Aurigny CEO Nico Bezuidenhout and his Blue Islands counterpart Rob Veron issued a joint statement today, saying they were delighted to be co-operating on services.
‘Our aim is to sustainably rebuild, preserving consumer choice and ensuring critical air connectivity as we come out of the pandemic.
‘We firmly believe this agreement will help to bring stability for both passengers and our employees.
‘While we remain competitors, we will continue to seek out areas where efficiencies may be gained from collaboration – ensuring the viability and sustainability of this essential part of island infrastructure.’
Both airlines will run services to the three UK airports and will sell schedules which may be flown by the other airline, depending on time and date of travel.
The Exeter and Birmingham services – which Aurigny had only just started following Flybe’s collapse, before the first lockdown in March 2020 – will be reworked to offer some same-day returns.
Southampton, where both have continued to fly to over the past 12 months, in Blue Islands’ case from Jersey, will see a ‘collective effort to rebuild flight frequencies’ with a goal of providing ‘sustainable flight coverage’.
The codeshare deal is still subject to consultation with relevant authorities and will be phased, but is due to start with flights operating from the beginning of July, when travel restrictions should be lifted.
The airlines said they will remain independent, and pricing, promotion and customer handling will remain their own responsibility. The joint statement said there would continue to be a ‘healthy level of competitive tension’ between the two.

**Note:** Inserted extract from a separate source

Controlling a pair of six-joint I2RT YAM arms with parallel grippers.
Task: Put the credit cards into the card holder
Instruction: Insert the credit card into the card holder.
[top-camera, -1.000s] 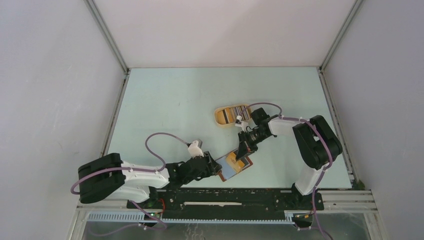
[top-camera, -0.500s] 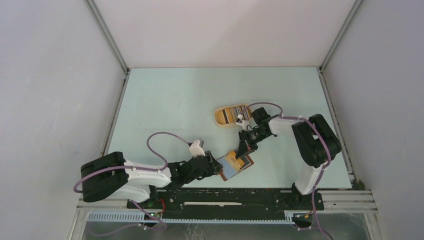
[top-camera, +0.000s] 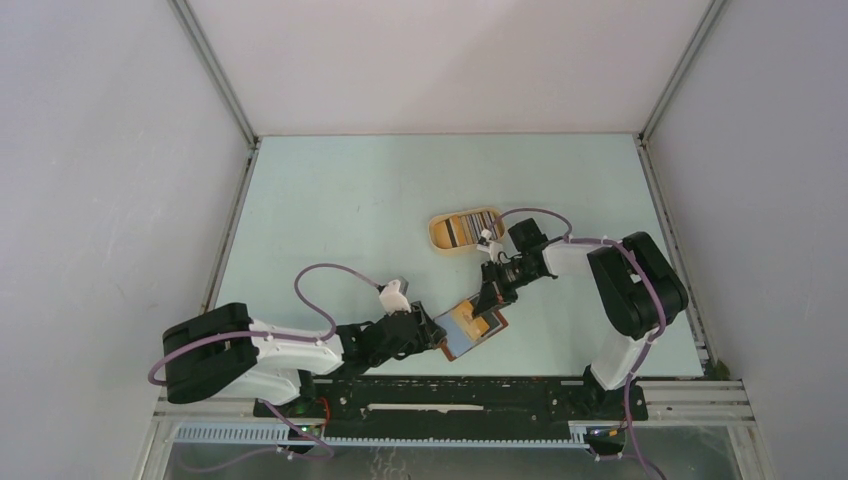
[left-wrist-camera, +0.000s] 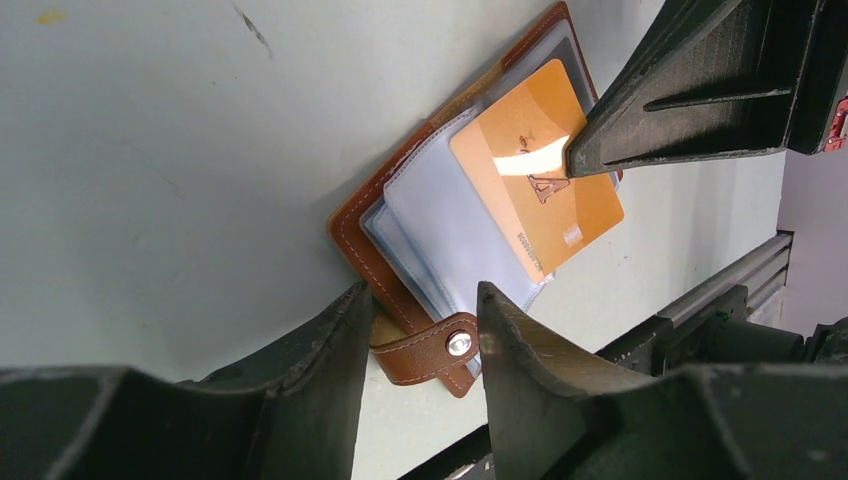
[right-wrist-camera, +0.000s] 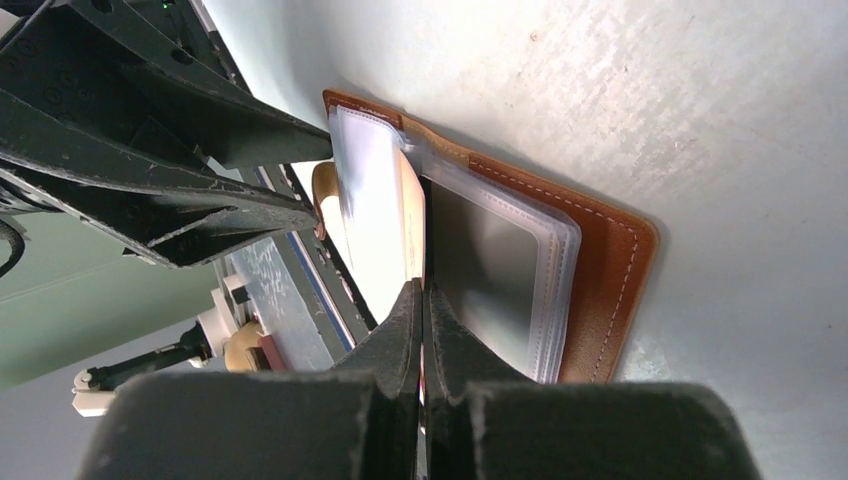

It is understood that as people return to travel, they will see fares similar to those pre-Covid.
Anticipating demand for aviation as travel restrictions ease will be a challenge for the airlines.
Last year just 185,707 passenger movements were made through Guernsey Airport and more than half of those were made during January and February, before the pandemic travel restrictions were implemented. This compares with 858,000 passenger movements in 2019.
.The two airlines operated a codeshare agreement on inter-island flights for two years which ended in 2016 when a mutual decision was taken to end it.
Under that agreement, Blue Islands operated the services with its ATR aircraft , while Aurigny took a fixed block of seats to market and sell and also did the ground handling in both islands.